Exercise objective. From the data below, return each line in which the string "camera" is found.

Given information.
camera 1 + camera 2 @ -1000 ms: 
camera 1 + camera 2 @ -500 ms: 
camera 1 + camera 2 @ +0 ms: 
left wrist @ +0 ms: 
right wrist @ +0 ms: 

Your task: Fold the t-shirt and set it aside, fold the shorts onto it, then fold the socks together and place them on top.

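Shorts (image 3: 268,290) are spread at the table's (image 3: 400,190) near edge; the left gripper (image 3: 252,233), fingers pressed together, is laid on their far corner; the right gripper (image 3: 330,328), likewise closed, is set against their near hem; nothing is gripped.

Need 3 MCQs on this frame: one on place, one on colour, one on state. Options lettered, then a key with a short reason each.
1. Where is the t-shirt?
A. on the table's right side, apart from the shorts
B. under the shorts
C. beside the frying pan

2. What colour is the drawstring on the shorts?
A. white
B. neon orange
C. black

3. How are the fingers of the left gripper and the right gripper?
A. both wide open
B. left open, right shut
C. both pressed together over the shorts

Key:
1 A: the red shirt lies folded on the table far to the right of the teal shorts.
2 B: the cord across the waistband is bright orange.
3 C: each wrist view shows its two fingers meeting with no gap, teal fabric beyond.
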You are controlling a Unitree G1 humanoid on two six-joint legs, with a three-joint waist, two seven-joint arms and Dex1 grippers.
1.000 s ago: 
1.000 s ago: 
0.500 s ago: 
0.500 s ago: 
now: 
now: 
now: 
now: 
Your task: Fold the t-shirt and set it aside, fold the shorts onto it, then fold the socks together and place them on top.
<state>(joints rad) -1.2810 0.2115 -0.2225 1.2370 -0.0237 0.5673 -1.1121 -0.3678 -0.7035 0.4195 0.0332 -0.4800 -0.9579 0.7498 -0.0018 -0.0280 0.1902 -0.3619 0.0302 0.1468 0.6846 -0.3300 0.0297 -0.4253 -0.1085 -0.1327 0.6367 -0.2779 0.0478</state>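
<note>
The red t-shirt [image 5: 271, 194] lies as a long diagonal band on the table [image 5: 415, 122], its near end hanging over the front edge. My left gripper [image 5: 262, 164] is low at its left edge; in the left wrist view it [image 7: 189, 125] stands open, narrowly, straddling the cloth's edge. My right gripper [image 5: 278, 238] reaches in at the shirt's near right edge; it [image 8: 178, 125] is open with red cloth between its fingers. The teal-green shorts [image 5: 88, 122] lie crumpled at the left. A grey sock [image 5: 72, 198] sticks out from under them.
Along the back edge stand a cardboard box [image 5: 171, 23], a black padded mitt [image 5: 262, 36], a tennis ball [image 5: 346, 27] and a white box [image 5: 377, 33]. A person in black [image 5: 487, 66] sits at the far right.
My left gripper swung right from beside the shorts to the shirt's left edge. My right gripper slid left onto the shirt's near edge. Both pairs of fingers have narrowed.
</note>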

Response.
camera 1 + camera 2 @ -1000 ms: 
camera 1 + camera 2 @ -500 ms: 
camera 1 + camera 2 @ +0 ms: 

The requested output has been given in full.